Discussion in 'Options' started by dis, Dec 17, 2002.
Nothing wrong with it; except I don't think it is as profitable or as stable of returns ...
I understand all your options have same expiration dates. So the Long put has to be necessarily far OTM to leave a meaningfull return on the short call. That means you are on risk on the underlying. You try to limit the risk with diversification being short and long the stocks. But is that sufficient ? and what about correlation ?
You have to do, I suppose, a hard work of selection on fondamentals, volatility etc ?? don't you ?
During the life of the option the short call may lose quickly a big part of its value. Do you wait till expiration anyway or do you roll down..... and roll up if the price go back ?
You have the idea; we don't roll, just close-out ...
that strategy, in my opinions, unfortunately does not exist, if your expectation on the minimum risk is less than 3.75% (5% - 1.25%).
This sounds like Pair trading with options.
I don't know if I would put it that way ...

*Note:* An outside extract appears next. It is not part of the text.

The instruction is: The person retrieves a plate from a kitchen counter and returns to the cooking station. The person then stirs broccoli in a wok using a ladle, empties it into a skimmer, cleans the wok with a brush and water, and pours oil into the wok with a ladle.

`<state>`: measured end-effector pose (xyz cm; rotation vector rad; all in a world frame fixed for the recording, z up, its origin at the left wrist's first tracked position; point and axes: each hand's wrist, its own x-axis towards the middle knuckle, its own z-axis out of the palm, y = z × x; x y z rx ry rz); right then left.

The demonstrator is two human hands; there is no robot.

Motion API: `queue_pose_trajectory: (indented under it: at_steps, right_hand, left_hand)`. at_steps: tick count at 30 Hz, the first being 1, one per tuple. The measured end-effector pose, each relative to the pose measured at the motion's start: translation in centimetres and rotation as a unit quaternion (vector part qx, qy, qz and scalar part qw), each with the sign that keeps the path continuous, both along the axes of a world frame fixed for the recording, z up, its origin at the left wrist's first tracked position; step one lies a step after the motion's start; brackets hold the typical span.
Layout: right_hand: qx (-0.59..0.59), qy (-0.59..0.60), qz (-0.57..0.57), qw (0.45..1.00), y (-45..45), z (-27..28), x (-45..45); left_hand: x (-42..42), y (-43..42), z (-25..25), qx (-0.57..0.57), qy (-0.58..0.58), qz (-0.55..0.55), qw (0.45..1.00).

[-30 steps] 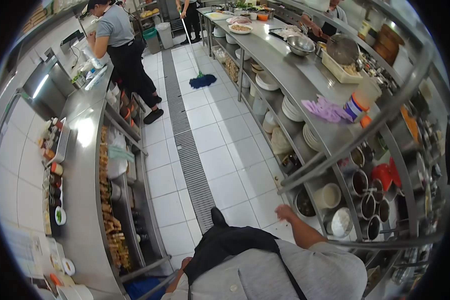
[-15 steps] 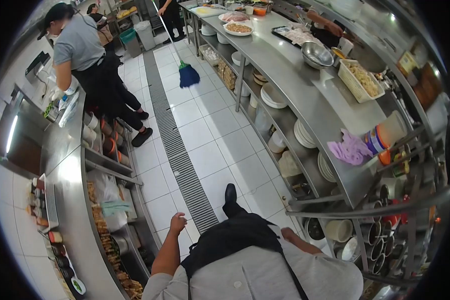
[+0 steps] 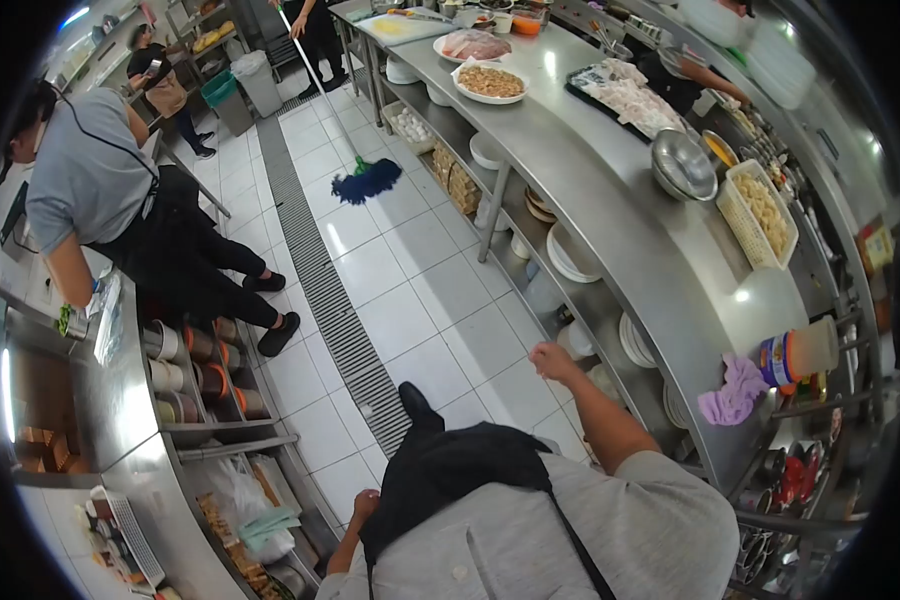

Only if one assumes, as do options pricing models, that the market is random. Since this is not entirely true, it should be possible to do better by incorporating a directional bias into one's options trading strategy. I do this by writing near-term OTM puts. For instance, today I sold SMH Jan. 22.5 puts for a credit of 0.25 . If the underlying declines ~8% or less within the next 10 days, I stand to make ~1%, otherwise I will turn around and sell Feb. 22.5 or 20 covered calls . The other day I sold EMC Jan 7.5 puts for a credit of 0.35. Chances are, the stock will get pinned to the strike on Jan 17, and I will make ~6.5% If not, see above, and so on. The main problem with this strategy is that, because there is always a chance that the market might crash, it may not be suitable for a low-risk account that I have in mind.